» **Task prompt**
Copy out every line of the data where the word "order" is found.

» **Dataset content**
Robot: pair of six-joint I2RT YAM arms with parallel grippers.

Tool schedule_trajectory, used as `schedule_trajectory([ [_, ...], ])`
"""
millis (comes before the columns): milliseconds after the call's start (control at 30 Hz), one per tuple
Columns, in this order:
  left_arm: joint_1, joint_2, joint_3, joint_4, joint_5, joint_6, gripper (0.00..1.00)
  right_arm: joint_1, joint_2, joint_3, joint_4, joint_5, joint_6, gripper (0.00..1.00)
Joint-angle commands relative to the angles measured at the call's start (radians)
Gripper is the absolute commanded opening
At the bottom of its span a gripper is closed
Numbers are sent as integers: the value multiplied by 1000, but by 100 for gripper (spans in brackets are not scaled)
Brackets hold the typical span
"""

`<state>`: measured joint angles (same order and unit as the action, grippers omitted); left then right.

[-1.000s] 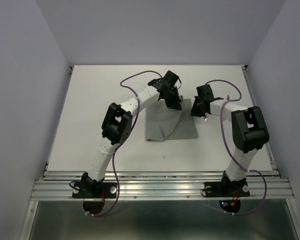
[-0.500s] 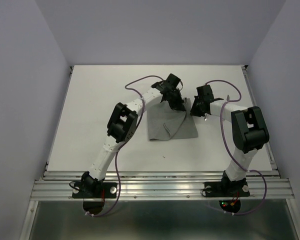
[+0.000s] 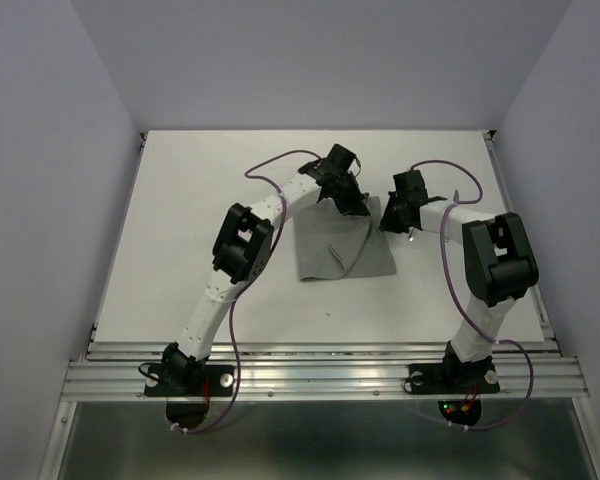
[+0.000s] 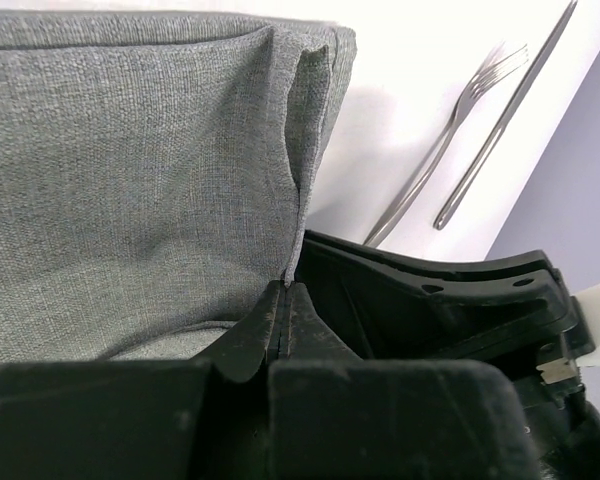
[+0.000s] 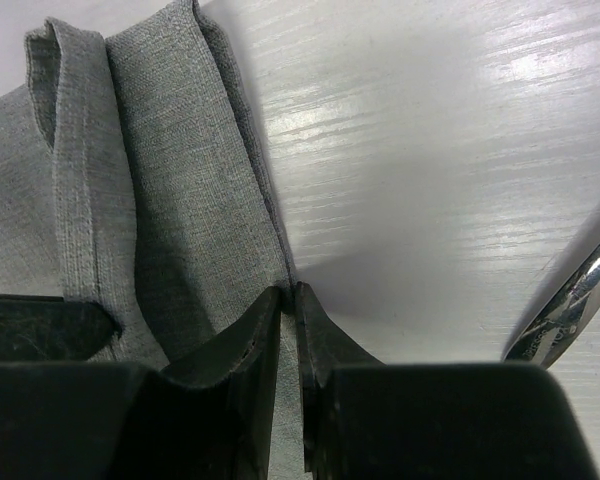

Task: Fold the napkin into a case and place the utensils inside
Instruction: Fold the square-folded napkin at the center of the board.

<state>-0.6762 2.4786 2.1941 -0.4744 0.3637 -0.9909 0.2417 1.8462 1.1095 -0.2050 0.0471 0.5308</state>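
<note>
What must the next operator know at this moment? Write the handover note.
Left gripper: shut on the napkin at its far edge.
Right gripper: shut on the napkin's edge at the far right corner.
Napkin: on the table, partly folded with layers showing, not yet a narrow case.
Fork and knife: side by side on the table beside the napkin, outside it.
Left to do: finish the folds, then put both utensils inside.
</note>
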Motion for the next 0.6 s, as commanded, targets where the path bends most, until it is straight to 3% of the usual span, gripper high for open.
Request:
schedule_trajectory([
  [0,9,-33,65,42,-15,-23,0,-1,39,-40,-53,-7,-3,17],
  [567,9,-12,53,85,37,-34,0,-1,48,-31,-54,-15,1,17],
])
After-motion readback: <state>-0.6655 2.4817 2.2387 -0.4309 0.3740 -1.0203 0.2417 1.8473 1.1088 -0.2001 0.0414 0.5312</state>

» **Task response**
Columns, in this order:
`<state>`: measured joint angles (same order and unit as the action, grippers omitted); left then right.

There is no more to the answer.